▸ Task statement
Copy out exactly the lines from the first line of the material below through the line containing "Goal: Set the", and nothing beyond them.

____________________

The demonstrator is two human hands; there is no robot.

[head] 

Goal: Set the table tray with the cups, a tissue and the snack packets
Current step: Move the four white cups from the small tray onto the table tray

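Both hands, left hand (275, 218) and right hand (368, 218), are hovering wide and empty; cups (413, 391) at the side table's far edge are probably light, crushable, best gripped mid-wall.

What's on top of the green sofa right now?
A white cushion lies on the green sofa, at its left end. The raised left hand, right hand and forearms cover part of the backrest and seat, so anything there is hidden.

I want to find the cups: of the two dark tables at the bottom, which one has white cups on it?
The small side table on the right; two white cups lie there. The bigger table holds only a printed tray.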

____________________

▸ Answer box
The demonstrator is two human hands; there is no robot.

[head] 

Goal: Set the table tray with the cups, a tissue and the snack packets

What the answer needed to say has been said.